> ABOUT THIS TASK: Take the lines below beginning at the line that has "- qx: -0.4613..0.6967" and stopping after the line that has "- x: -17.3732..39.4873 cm", and print them exactly as they are, with no other lines.

SUPPLIED DATA section start

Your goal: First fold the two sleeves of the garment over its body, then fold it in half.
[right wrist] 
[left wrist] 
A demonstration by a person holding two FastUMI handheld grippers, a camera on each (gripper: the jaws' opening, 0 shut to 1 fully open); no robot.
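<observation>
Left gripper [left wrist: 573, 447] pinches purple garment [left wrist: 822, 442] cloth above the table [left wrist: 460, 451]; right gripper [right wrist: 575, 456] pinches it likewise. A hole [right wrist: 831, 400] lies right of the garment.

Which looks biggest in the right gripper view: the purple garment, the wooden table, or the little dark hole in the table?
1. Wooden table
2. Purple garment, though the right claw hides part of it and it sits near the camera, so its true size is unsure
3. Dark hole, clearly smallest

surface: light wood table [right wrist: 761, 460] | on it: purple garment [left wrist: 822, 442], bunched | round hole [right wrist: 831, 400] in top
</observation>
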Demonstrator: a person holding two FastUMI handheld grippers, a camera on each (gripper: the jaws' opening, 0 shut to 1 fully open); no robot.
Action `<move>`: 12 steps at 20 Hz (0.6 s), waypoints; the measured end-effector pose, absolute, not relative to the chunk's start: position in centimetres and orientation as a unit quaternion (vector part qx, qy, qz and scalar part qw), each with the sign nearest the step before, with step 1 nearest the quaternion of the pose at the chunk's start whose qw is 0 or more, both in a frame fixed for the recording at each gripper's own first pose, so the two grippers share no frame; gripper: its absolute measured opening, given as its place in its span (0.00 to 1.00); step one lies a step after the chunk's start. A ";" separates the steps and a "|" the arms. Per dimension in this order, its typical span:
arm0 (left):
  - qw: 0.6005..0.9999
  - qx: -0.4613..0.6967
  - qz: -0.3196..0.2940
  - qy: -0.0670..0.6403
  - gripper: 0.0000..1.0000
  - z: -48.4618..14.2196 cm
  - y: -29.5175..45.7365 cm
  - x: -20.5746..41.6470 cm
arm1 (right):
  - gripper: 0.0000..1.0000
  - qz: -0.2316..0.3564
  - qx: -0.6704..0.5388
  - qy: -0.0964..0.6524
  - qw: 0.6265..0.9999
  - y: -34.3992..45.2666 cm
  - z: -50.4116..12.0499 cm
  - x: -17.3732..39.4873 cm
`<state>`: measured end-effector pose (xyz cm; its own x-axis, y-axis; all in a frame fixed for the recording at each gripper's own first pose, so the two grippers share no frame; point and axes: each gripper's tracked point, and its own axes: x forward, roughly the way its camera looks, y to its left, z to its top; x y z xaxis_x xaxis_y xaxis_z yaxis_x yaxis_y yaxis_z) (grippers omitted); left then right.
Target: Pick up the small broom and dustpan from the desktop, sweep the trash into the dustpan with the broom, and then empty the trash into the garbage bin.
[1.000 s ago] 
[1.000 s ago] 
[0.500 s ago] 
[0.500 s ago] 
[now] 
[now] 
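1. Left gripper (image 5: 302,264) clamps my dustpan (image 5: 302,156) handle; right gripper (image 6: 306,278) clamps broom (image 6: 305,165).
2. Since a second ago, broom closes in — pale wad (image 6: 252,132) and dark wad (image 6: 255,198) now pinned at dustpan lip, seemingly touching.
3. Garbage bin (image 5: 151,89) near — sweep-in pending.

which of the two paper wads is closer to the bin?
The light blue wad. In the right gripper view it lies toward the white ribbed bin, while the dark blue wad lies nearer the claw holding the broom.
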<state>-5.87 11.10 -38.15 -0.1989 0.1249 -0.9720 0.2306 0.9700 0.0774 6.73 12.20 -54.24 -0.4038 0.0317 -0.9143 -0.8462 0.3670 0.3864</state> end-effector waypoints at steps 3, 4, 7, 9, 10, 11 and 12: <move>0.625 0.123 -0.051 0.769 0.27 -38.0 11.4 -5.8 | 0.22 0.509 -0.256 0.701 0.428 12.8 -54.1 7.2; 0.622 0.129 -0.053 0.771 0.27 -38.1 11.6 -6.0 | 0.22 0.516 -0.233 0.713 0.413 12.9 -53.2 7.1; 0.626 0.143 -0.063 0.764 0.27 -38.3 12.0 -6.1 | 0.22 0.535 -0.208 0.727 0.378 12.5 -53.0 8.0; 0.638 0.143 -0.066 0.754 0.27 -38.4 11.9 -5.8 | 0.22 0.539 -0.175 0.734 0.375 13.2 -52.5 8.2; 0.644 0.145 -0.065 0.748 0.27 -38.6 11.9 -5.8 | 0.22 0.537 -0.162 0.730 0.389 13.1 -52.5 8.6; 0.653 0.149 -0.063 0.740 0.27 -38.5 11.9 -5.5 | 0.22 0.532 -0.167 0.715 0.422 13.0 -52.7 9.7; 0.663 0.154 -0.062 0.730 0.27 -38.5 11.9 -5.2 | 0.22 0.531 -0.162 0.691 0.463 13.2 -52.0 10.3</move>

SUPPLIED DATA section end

> ANSWER FOR THE TASK:
  - qx: -0.4613..0.6967
  - qz: -0.3196..0.2940
  - qy: -0.0670..0.6403
  - gripper: 0.0000..1.0000
  - z: -48.4618..14.2196 cm
  - y: -29.5175..45.7365 cm
  - x: -20.5746..41.6470 cm
arm1 (right):
  - gripper: 0.0000..1.0000
  - qz: -0.2316..0.3564
  - qx: -0.6704..0.5388
  - qy: -0.0964..0.6524
  - qw: 0.6265..0.9999
  - y: -34.3992..45.2666 cm
  - z: -50.4116..12.0499 cm
  - x: -17.3732..39.4873 cm

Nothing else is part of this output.